▶ _Task details_:
After finding the line with "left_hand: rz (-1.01" in the entries below, retype exactly each line from there through the line with "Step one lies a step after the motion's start", including that final line.

(Beginning of Information shown)

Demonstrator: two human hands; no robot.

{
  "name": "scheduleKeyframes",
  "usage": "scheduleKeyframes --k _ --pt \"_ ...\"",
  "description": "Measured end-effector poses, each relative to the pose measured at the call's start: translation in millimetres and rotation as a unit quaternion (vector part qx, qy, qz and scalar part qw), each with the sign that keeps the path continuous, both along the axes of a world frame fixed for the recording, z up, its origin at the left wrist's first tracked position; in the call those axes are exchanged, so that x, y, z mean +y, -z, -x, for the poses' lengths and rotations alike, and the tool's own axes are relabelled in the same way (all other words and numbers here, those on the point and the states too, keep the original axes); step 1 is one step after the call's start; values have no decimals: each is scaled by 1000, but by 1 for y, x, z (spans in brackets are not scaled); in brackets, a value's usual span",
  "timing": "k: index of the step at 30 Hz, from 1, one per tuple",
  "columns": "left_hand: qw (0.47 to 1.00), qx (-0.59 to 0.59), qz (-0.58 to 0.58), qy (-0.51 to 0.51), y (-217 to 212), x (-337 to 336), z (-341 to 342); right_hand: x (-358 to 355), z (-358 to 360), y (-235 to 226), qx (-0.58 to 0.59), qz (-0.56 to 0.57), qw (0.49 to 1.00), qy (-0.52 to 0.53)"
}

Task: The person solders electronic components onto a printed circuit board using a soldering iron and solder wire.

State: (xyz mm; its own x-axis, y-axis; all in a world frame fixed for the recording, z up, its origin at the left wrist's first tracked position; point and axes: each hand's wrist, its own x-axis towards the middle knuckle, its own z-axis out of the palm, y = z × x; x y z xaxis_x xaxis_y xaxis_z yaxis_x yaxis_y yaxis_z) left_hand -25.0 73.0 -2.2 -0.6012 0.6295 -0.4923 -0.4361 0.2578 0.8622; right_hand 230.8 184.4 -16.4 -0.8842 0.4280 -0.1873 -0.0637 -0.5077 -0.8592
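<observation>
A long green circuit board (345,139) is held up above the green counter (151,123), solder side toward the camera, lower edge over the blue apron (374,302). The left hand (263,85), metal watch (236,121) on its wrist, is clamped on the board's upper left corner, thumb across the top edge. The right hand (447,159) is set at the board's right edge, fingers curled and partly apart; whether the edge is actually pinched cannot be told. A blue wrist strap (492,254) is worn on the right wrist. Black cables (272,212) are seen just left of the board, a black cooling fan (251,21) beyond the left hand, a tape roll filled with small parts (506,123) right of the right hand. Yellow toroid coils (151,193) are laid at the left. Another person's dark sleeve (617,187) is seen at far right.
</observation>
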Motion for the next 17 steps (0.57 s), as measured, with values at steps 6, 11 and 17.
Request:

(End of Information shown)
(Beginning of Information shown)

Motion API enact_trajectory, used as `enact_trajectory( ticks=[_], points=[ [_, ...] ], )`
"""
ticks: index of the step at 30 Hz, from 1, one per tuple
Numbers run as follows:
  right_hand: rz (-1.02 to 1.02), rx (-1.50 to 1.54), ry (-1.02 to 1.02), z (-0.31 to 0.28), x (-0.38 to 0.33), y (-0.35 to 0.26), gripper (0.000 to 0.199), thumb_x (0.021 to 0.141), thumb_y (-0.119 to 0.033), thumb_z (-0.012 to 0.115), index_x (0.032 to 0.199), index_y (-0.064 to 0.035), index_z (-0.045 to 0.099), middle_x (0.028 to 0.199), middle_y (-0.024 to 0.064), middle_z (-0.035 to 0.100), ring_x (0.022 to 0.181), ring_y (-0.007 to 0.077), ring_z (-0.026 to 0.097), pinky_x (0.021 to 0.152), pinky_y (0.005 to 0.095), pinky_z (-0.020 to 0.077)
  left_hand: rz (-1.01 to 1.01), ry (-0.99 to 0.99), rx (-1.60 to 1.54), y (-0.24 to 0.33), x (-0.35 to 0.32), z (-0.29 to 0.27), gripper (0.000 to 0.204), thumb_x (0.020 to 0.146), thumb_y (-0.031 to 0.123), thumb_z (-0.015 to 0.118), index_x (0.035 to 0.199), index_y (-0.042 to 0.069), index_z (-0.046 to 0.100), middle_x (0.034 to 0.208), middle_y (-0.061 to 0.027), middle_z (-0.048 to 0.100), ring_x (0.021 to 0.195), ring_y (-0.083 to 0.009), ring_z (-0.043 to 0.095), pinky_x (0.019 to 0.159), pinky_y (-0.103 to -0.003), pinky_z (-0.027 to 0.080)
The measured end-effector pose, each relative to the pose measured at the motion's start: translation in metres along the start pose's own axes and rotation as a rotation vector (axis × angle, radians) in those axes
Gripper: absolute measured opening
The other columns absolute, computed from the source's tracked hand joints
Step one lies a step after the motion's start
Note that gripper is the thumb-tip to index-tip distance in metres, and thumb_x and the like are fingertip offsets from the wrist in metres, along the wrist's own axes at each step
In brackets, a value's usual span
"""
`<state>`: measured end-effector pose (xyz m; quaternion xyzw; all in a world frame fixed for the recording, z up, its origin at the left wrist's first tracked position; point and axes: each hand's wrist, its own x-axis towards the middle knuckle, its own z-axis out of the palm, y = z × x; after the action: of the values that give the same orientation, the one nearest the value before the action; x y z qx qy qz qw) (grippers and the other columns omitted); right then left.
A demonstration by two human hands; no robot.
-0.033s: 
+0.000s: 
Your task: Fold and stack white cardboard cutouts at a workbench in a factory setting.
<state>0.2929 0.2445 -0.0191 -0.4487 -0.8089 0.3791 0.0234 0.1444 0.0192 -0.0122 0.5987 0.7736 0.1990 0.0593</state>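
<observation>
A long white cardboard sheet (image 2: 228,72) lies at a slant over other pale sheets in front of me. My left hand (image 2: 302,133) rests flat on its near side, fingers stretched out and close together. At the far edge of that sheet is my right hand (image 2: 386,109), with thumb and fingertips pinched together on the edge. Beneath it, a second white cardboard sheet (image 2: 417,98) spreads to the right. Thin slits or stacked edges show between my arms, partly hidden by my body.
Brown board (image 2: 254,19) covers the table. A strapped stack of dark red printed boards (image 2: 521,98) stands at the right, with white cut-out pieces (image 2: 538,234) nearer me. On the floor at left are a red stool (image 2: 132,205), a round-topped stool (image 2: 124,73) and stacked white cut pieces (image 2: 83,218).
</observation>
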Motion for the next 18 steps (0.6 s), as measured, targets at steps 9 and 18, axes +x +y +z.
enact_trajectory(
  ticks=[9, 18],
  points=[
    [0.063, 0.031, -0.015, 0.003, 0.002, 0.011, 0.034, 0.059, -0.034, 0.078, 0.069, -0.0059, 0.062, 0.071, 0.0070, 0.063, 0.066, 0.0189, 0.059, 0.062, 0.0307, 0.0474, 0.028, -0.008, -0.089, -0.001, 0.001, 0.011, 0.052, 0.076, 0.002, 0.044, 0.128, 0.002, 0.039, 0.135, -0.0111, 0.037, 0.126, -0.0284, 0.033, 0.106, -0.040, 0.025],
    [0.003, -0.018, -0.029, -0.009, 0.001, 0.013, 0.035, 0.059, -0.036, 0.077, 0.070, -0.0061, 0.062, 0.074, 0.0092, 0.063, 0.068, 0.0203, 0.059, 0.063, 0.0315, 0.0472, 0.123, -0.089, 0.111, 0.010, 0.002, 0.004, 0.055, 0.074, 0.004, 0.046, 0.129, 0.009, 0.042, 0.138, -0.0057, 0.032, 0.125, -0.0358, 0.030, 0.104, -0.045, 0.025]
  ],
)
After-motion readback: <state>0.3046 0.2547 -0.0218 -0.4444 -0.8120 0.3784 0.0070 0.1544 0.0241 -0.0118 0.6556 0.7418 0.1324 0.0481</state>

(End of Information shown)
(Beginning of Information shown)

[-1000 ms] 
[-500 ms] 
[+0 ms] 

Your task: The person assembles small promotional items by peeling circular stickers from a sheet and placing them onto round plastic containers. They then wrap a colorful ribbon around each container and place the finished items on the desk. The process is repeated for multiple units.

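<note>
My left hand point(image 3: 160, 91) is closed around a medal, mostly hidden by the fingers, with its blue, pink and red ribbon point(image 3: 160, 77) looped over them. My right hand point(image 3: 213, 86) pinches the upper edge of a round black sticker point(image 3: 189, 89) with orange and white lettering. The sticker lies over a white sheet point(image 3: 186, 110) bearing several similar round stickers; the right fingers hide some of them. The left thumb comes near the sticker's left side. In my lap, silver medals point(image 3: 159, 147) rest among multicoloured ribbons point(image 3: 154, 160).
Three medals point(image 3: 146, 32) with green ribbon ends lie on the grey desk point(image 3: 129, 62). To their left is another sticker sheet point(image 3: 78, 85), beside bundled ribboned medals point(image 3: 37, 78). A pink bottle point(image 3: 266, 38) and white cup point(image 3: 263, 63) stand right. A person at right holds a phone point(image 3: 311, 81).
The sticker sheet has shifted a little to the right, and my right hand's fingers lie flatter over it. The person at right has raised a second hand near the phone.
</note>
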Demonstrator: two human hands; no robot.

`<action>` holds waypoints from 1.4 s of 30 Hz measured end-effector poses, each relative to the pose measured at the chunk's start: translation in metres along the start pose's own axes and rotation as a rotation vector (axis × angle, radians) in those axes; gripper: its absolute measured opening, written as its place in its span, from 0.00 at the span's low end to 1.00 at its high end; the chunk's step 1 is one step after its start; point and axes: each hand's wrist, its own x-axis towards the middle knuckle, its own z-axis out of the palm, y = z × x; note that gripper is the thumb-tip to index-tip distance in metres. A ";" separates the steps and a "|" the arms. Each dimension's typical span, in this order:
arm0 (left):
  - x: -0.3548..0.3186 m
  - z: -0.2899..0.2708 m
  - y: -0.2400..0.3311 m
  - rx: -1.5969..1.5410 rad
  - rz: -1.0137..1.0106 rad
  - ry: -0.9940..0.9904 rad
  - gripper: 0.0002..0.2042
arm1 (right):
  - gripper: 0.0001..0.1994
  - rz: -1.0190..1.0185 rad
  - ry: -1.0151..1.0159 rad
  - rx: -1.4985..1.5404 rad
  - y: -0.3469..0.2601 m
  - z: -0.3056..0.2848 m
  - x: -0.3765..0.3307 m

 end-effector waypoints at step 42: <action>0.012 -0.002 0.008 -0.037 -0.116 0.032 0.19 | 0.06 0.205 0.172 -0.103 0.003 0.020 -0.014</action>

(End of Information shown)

▶ _Task response_:
  left_hand: rz (-1.01 to 1.01), ry (-0.99 to 0.99), rx (-1.60 to 1.54), y (-0.24 to 0.33), x (-0.35 to 0.32), z (-0.29 to 0.27), gripper (0.000 to 0.204), thumb_x (0.020 to 0.146), thumb_y (-0.031 to 0.123), thumb_z (-0.015 to 0.118), index_x (0.035 to 0.199), index_y (-0.042 to 0.069), index_z (-0.046 to 0.100), middle_x (0.034 to 0.208), middle_y (-0.061 to 0.027), middle_z (-0.048 to 0.100), ring_x (0.021 to 0.195), ring_y (-0.083 to 0.009), ring_z (-0.043 to 0.095), pinky_x (0.019 to 0.159), pinky_y (-0.103 to -0.003), pinky_z (-0.027 to 0.080)
The measured end-effector pose, each relative to the pose measured at the motion's start: translation in metres along the start pose's own axes and rotation as a rotation vector (axis × angle, radians) in those axes
Gripper: absolute measured opening
The other columns absolute, computed from the source's tracked hand joints
Step one lies a step after the motion's start

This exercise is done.